Then, if none of the \xi(\vect{y}_i) is zero, the log-likelihood is defined by:

\ell (\vect{\beta}) = -\sum_{i=1}^{n} \left\{ \log(\sigma(\vect{y}_i)) +
(1 + 1 / \xi(\vect{y}_i) ) \log\left[ 1+\xi(\vect{y}_i) \left( \frac{z_{\vect{y}_i} -
\mu(\vect{y}_i)}{\sigma(\vect{y}_i)}\right) \right] + \left[ 1 + \xi(\vect{y}_i)
\left( \frac{z_{\vect{y}_i}- \mu(\vect{y}_i)}{\sigma(\vect{y}_i)} \right) \right]^{-1 / \xi(\vect{y}_i)} \right\}

defined on (\mu, \sigma, \xi) such that 1+\xi \left( \frac{z_{\vect{y}_i} -
\mu(\vect{y}_i)}{\sigma(\vect{y}_i)}\right) > 0 for all \vect{y}_i.

And if any of the \xi(\vect{y}_i) is equal to 0, the log-likelihood is defined as:

\ell (\vect{\beta}) = -\sum_{i=1}^{n} \left\{ \log(\sigma(\vect{y}_i)) + \frac{z_{\vect{y}_i} - \mu(\vect{y}_i)}{\sigma(\vect{y}_i)} + \exp \left\{ - \frac{z_{\vect{y}_i} - \mu(\vect{y}_i)}{\sigma(\vect{y}_i)} \right\} \right\}

The initialization of the optimization problem is crucial.
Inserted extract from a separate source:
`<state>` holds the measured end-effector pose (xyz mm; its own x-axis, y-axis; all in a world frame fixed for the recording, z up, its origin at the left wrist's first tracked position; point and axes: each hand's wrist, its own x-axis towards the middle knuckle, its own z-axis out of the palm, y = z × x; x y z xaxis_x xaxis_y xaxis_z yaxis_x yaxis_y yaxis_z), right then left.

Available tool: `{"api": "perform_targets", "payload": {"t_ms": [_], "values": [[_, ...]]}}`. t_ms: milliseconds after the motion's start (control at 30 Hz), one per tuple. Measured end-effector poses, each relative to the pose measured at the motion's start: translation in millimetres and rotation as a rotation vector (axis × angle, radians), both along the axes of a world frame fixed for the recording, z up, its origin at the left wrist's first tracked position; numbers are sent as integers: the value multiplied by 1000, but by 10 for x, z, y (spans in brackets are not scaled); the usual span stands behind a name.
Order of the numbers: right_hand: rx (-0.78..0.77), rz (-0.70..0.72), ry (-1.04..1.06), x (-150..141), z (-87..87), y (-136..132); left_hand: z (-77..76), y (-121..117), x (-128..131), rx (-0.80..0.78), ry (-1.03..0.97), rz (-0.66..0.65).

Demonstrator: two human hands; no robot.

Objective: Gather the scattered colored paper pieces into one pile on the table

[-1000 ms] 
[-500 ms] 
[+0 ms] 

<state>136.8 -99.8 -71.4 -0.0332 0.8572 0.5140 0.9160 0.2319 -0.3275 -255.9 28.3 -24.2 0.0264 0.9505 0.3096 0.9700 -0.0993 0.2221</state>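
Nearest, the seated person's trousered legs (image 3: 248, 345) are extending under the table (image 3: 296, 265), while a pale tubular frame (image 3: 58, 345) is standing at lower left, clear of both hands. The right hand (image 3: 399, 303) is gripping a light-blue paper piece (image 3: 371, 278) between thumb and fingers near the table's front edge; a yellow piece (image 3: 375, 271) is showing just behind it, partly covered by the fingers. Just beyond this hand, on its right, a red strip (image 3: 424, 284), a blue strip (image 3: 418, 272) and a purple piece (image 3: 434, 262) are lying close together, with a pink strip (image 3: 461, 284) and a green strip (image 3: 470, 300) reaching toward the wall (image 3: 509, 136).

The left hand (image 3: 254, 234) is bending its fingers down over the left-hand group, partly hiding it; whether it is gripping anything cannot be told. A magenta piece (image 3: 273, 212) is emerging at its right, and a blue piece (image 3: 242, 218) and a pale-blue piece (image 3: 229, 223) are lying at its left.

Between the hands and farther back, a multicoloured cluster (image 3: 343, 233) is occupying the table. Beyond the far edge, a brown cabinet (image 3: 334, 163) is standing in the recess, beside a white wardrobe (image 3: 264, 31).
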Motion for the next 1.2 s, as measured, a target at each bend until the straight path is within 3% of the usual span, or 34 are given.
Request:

Two initial points (\mu_0, \sigma_0, \xi_0) are proposed:

  • the Generic initial point: in that case, we assume that the GPD is stationary and (\sigma_0, \xi_0) is the estimate resulting from the method buildAsGeneralizedPareto() which follows the strategy described in the method build(). This is the default initial point;

  • the Static initial point: in that case, we still assume that the GPD is stationary and (\sigma_0, \xi_0) is the maximum likelihood estimate.

The result class provides:

  • the estimator \hat{\vect{\beta}},

  • the asymptotic distribution of \hat{\vect{\beta}},

  • the parameter function (\vect{\beta}, \vect{y}) \mapsto \vect{\theta}(\vect{\beta},
\vect{y}),

  • the graphs of the parameter functions y_k \mapsto \theta_q(\vect{y}), where all the components of \vect{y} are fixed to a reference value excepted for y_k, for each k,

  • the graphs of the parameter functions (y_k, y_\ell) \mapsto \theta_q(\vect{y}), where all the components of \vect{y} are fixed to a reference value excepted for (y_k, y_\ell), for each (k,\ell),

  • the normalizing function \vect{y} \mapsto (\tau_1(y_1), \dots, \tau_d(y_d)),

  • the optimal log-likelihood value \hat{\vect{\beta}},

  • the GEV distribution at covariate \vect{y},

  • the graphs of the quantile functions of order p: y_k \mapsto q_p(Z_{\vect{y}}) where all the components of \vect{y} are fixed to a reference value excepted for y_k, for each k,

  • the graphs of the quantile functions of order p: (y_k, y_\ell) \mapsto q_p(Z_{\vect{y}}) where all the components of \vect{y} are fixed to a reference value excepted for (y_k, y_\ell), for each (k,\ell).

buildEstimator(*args)

Build the distribution and the parameter distribution.

Parameters:
sample2-d sequence of float

Data.

parametersDistributionParameters

Optional, the parametrization.

Returns:
resDistDistributionFactoryResult

The results.

Notes

According to the way the native parameters of the distribution are estimated, the parameters distribution differs:

  • Moments method: the asymptotic parameters distribution is normal and estimated by Bootstrap on the initial data;

  • Maximum likelihood method with a regular model: the asymptotic parameters distribution is normal and its covariance matrix is the inverse Fisher information matrix;

  • Other methods: the asymptotic parameters distribution is estimated by Bootstrap on the initial data and kernel fitting (see KernelSmoothing).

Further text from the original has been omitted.